A REAÇÃO foi muito aquém da AÇÃO.

Os ganhadores

1. No curto prazo, os bárbaros invasores ganharam a luta. Cantam vitória, mas atribuem a quebradeira a outros. Ou sejam, se vestem de covardes.

2. No médio prazo, Lula, a partir da hipótese de que poderá catalisar o sentimento de defesa da Nação contra os bárbaros. Vítima do processo antidemocrático.

3. No longo prazo, o Centrão democrático com ideário claro.

4. O ministro Alexandre de Moraes, do STF, um monumento de coragem e ação.

5. A imprensa de análise e interpretação, com suas analíticas molduras.

Os perdedores

1. O Brasil - A imagem do país fica manchada no panorama mundial, com a legenda de que a democracia brasileira não é consolidada e sujeita a abalos e sismos.

2. Os brasileiros, em sua imensa maioria. O simbolismo de Brasília, com seus palácios icônicos, foi atingido, abalando nossos corações.

3. Os bárbaros, como já se começa a ver. Também entram nessa classificação de perdedores, mesmo sendo citados na coluna anterior.

4. A extrema direita - Tende a ficar isolada e a estreitar seu núcleo.

5. Jair Bolsonaro - O papel de liderança da direita torna-se menos confiável.

6. O governador Ibaneis, do Distrito Federal, e o ex-secretário (ex-ministro), Anderson Torres.

7. Os financiadores e patrocinadores dos atos terroristas.

8. As Forças Armadas - Sua imagem ganha manchas. Divisão entre alas e grupos.

9. Os partidos políticos - Terão de se reinventar para enfrentar tempos turbulentos.

10. Os fomentadores e influenciadores do golpe. A Jovem Pan, entre eles.

11. Os núcleos de "massa de manobra", a plebe usada como arma para destruir a civilização. E seus mobilizadores.

Perda

Um gigantesco cobertor de tristeza pela perda irreparável do país cobre o corpo nacional.

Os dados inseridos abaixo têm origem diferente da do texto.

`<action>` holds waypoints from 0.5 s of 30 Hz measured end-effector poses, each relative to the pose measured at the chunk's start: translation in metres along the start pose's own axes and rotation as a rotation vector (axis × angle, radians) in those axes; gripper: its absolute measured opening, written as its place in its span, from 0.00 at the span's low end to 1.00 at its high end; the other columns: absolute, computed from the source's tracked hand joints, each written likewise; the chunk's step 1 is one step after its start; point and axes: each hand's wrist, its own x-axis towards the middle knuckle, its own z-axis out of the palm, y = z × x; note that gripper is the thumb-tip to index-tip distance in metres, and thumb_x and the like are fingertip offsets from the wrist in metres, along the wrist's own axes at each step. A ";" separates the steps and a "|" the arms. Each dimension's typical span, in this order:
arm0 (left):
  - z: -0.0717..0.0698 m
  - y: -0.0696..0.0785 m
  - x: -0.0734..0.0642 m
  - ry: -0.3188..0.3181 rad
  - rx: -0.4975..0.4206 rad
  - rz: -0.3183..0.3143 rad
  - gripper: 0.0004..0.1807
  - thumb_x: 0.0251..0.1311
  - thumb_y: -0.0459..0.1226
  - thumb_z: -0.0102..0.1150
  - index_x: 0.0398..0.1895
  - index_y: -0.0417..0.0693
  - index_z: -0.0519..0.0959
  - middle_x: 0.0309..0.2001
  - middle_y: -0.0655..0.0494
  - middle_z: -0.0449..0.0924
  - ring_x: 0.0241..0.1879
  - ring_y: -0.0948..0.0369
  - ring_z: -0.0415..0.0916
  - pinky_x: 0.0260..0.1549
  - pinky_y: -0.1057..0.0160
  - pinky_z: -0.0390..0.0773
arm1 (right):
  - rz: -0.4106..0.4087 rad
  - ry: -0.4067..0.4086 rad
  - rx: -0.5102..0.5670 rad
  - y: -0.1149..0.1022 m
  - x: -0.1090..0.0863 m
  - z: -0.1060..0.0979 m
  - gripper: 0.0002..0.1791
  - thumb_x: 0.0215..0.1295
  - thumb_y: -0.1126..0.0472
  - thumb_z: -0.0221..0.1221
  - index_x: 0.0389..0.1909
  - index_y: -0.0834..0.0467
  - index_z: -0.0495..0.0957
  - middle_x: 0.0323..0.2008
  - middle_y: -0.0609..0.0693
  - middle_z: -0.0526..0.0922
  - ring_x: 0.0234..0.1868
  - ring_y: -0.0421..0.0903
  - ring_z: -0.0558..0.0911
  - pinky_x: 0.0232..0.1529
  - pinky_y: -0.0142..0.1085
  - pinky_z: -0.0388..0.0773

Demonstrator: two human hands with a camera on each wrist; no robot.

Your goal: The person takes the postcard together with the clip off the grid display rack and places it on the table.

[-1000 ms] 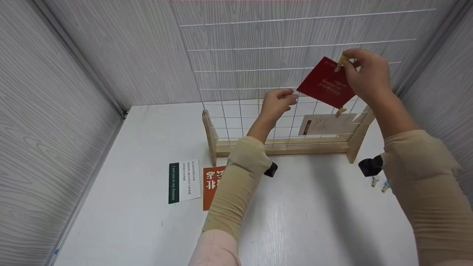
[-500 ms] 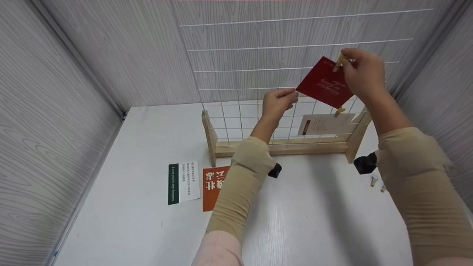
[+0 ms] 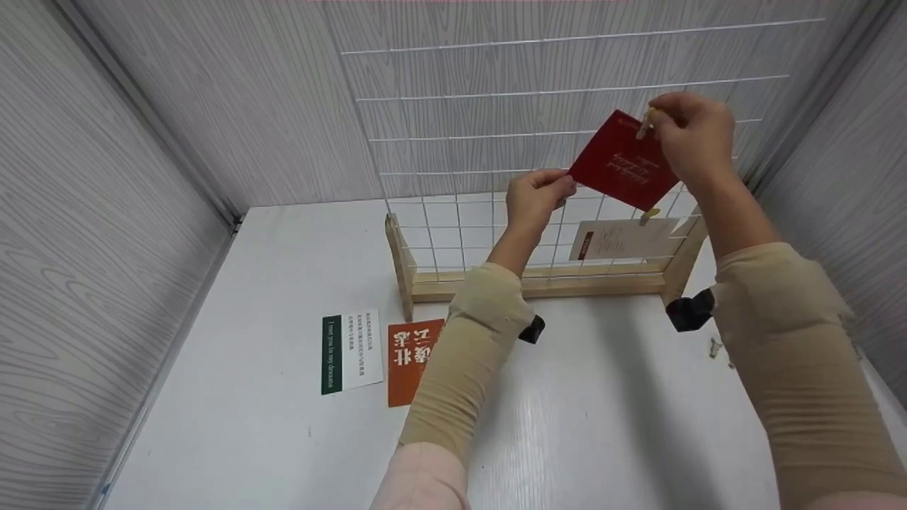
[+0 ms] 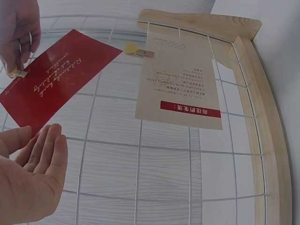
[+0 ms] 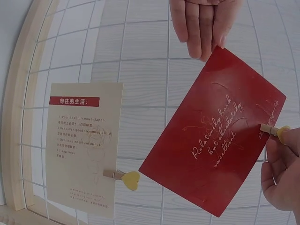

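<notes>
A red card [image 3: 620,166] with white script is held tilted in front of a white wire grid. My left hand [image 3: 535,202] pinches its left corner between thumb and fingers. At the opposite side, my right hand [image 3: 698,142] pinches a small wooden clothespin [image 5: 268,129] with a yellow heart, which overlaps the card's edge. Just below the red card, a cream card [image 5: 75,145] with a red heading hangs on the grid, a second yellow-heart clothespin [image 5: 124,178] at its edge.
The grid stands on a wooden base [image 3: 553,286] with side feet. Left of it on the white table lie a green-and-white card [image 3: 352,351] and an orange card [image 3: 409,365], partly behind my left arm. A loose clothespin [image 3: 714,348] lies near my right forearm.
My left thumb and fingers have closed on the red card's left corner, where they were just beside it before. The right hand and card have shifted slightly left in view.
</notes>
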 end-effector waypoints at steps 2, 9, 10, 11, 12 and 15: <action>0.001 -0.007 0.005 -0.001 -0.006 0.007 0.07 0.53 0.30 0.55 0.33 0.34 0.77 0.27 0.51 0.79 0.28 0.64 0.77 0.29 0.72 0.74 | 0.011 -0.006 0.052 0.000 0.000 -0.002 0.14 0.61 0.57 0.50 0.46 0.58 0.74 0.38 0.52 0.74 0.38 0.44 0.73 0.41 0.31 0.69; 0.003 -0.007 0.005 -0.005 -0.003 0.006 0.07 0.53 0.31 0.55 0.33 0.34 0.77 0.26 0.51 0.79 0.27 0.65 0.77 0.29 0.72 0.74 | 0.042 -0.008 0.141 -0.001 -0.001 -0.007 0.14 0.56 0.55 0.54 0.40 0.57 0.78 0.35 0.51 0.76 0.37 0.44 0.74 0.39 0.30 0.69; 0.003 -0.007 0.005 -0.006 -0.007 0.004 0.07 0.53 0.31 0.55 0.33 0.34 0.77 0.26 0.51 0.79 0.27 0.65 0.77 0.29 0.72 0.74 | 0.042 -0.006 0.147 -0.001 -0.001 -0.008 0.14 0.56 0.55 0.55 0.40 0.57 0.78 0.35 0.51 0.76 0.37 0.44 0.74 0.38 0.30 0.68; 0.003 -0.007 0.004 -0.008 -0.007 0.004 0.07 0.53 0.31 0.55 0.33 0.34 0.77 0.26 0.51 0.79 0.27 0.65 0.77 0.29 0.72 0.74 | 0.038 -0.001 0.149 -0.001 -0.001 -0.008 0.13 0.55 0.55 0.55 0.39 0.57 0.78 0.34 0.51 0.76 0.37 0.44 0.74 0.38 0.30 0.68; 0.003 -0.007 0.004 -0.009 -0.003 0.004 0.07 0.53 0.31 0.55 0.34 0.34 0.77 0.27 0.51 0.79 0.27 0.65 0.77 0.29 0.72 0.74 | 0.032 0.004 0.149 -0.001 -0.001 -0.007 0.13 0.55 0.55 0.55 0.39 0.57 0.79 0.34 0.51 0.77 0.36 0.44 0.74 0.37 0.30 0.68; 0.003 -0.007 0.004 -0.004 0.000 0.010 0.08 0.52 0.30 0.56 0.34 0.34 0.78 0.26 0.51 0.79 0.26 0.64 0.77 0.28 0.72 0.74 | 0.015 0.017 0.141 -0.001 -0.001 -0.007 0.12 0.56 0.56 0.56 0.38 0.58 0.79 0.32 0.51 0.77 0.34 0.44 0.75 0.36 0.29 0.70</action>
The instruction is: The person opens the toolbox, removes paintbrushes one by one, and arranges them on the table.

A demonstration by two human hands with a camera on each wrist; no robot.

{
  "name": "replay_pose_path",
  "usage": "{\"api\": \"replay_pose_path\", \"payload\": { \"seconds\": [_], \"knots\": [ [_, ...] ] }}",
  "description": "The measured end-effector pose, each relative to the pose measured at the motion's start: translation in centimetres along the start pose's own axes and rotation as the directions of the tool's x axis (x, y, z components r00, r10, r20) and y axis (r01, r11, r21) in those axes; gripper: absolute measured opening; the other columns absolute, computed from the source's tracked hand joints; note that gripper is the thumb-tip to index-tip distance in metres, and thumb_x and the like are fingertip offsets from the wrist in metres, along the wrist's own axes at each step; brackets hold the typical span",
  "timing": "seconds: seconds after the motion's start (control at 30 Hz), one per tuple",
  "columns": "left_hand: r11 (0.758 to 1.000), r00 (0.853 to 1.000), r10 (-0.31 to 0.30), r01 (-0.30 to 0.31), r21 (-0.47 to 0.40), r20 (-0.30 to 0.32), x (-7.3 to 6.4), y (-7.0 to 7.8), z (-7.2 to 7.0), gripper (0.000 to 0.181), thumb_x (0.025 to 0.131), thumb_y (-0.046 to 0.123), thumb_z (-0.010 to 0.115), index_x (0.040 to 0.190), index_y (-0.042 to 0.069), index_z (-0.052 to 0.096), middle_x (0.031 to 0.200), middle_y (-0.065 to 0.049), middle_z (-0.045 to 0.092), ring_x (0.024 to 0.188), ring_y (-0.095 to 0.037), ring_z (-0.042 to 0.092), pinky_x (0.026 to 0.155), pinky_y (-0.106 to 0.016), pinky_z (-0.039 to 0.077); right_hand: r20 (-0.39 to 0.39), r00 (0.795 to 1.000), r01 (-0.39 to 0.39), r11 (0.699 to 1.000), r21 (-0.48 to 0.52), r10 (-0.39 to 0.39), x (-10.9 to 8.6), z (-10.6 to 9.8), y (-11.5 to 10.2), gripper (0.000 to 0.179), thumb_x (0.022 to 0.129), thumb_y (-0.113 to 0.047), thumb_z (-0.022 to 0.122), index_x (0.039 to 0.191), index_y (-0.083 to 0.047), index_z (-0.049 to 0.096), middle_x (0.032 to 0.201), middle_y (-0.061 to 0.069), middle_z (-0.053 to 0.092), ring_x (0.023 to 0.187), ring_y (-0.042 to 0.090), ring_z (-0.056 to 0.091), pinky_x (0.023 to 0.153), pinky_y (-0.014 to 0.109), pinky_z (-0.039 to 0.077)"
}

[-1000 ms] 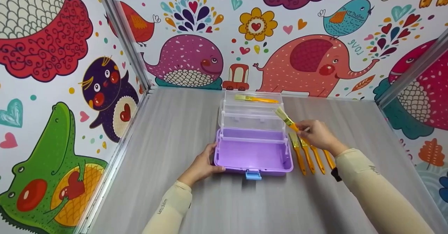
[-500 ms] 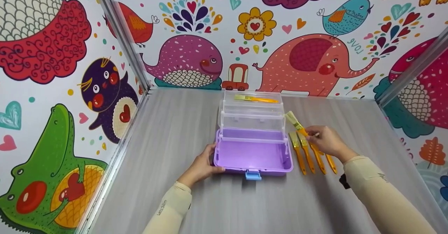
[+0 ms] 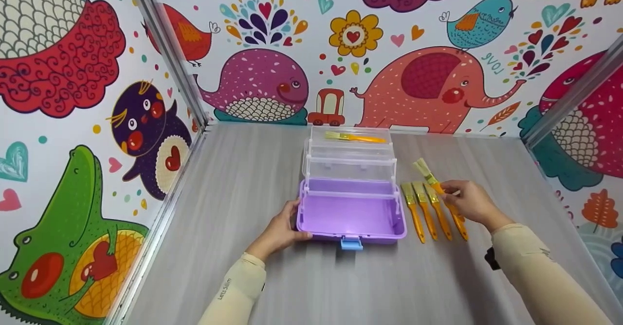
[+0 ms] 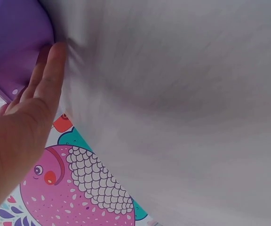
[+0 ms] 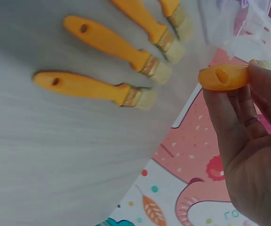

Fecho com um aceno aos governantes.

Pequena lição

De Carlos Matus, cientista político chileno, ideólogo do Planejamento Estratégico Situacional:

"Não perder o controle."

Dois princípios

- Nunca descuidar da perda de controle sobre o processo de governo, se a governabilidade cai abaixo de seu ponto crítico;

- Se isso ocorrer, tentar imediatamente reverter o processo de desacumulação de força, evitando ingressar nos limites de perda de capacidade de reverter o processo.